▶ REQUIREMENT
Between the line containing "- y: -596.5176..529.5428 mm" and the line containing "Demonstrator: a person" lies a run of lines; give that run again exactly, with both of those lines, and nothing else from the entries below.

▶ EXERCISE DATA

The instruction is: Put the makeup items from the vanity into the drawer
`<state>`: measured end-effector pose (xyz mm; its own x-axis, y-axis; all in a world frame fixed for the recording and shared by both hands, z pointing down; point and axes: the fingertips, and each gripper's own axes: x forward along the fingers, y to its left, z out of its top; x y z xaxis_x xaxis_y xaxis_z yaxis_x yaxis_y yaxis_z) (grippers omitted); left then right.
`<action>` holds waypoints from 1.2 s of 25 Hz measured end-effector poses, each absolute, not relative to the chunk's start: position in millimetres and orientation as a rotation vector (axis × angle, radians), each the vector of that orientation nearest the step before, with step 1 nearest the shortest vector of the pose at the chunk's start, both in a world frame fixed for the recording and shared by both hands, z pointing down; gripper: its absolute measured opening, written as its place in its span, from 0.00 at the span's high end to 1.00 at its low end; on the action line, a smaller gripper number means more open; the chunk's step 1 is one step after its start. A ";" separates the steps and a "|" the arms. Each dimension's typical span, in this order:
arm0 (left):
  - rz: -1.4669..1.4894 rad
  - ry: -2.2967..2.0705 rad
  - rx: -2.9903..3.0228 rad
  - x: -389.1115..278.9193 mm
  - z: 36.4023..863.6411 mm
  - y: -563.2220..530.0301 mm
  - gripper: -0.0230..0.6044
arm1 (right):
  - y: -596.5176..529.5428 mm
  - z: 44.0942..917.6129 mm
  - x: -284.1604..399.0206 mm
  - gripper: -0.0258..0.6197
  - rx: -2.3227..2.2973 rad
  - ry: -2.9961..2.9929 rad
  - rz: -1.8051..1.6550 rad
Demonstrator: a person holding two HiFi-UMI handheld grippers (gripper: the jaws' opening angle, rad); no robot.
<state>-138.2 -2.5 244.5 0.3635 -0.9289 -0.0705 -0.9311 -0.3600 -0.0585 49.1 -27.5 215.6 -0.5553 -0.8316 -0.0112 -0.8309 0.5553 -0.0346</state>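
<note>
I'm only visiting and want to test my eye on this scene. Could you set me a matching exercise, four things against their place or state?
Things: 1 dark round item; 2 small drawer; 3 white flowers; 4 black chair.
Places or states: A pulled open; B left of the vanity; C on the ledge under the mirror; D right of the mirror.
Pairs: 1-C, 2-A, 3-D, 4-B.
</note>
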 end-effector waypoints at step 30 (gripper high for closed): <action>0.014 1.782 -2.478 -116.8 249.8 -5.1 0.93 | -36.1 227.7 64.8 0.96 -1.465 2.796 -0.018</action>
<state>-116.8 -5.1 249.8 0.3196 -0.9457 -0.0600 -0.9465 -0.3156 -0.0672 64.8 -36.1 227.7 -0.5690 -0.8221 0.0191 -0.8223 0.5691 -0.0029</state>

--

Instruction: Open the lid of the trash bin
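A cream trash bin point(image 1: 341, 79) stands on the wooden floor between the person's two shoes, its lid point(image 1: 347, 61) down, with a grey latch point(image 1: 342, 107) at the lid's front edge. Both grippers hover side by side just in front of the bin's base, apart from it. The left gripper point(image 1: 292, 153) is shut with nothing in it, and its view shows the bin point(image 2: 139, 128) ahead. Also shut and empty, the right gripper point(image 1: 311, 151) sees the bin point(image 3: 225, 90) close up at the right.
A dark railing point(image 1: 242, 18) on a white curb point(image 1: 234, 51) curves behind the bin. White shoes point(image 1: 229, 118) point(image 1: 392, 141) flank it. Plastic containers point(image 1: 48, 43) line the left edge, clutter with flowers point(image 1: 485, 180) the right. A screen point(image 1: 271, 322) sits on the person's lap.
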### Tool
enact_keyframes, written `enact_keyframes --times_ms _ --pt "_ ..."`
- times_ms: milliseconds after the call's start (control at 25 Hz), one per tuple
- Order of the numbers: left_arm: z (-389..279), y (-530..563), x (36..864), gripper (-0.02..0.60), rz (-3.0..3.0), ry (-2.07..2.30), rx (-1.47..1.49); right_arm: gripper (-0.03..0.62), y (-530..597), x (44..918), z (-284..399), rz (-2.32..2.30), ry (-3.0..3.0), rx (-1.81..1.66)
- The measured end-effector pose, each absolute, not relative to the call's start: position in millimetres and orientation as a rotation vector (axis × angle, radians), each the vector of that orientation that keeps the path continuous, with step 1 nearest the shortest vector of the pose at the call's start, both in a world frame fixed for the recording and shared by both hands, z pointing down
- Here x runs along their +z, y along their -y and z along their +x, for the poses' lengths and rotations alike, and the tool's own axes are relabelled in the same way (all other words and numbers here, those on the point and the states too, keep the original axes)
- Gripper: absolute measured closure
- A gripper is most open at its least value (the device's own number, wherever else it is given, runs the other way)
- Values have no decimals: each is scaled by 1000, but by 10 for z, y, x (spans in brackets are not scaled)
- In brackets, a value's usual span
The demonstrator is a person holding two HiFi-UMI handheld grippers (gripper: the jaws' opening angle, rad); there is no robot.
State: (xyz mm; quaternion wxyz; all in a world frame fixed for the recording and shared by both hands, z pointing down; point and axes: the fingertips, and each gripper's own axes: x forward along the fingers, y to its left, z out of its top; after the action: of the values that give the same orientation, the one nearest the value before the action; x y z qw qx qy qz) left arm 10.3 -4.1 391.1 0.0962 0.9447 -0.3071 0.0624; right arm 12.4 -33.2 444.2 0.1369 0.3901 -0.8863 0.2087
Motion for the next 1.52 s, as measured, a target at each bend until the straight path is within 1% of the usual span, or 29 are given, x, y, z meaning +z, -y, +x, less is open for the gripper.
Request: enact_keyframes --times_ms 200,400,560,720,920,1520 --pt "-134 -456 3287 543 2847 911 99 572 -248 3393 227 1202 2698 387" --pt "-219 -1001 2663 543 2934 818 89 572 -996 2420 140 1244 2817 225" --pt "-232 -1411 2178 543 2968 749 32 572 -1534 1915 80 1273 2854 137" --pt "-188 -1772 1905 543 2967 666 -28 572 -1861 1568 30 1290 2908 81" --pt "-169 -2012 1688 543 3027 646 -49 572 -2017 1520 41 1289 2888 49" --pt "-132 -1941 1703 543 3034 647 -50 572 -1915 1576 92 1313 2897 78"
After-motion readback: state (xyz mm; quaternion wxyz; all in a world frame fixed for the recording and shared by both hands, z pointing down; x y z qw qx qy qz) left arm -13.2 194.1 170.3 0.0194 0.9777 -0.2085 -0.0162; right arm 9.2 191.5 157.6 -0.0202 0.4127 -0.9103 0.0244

▶ EXERCISE RESULT
  - y: -596.5176..529.5428 mm
  - z: 44.0942..917.6129 mm
  - x: -284.1604..399.0206 mm
  - gripper: -0.0258..0.6197
  - rx: -2.3227..2.2973 rad
  - ry: -2.9961..2.9929 rad
  - rz: -1.8051..1.6550 rad
Demonstrator: a person holding two HiFi-UMI handheld grippers (gripper: the jaws' opening angle, rad); no robot.

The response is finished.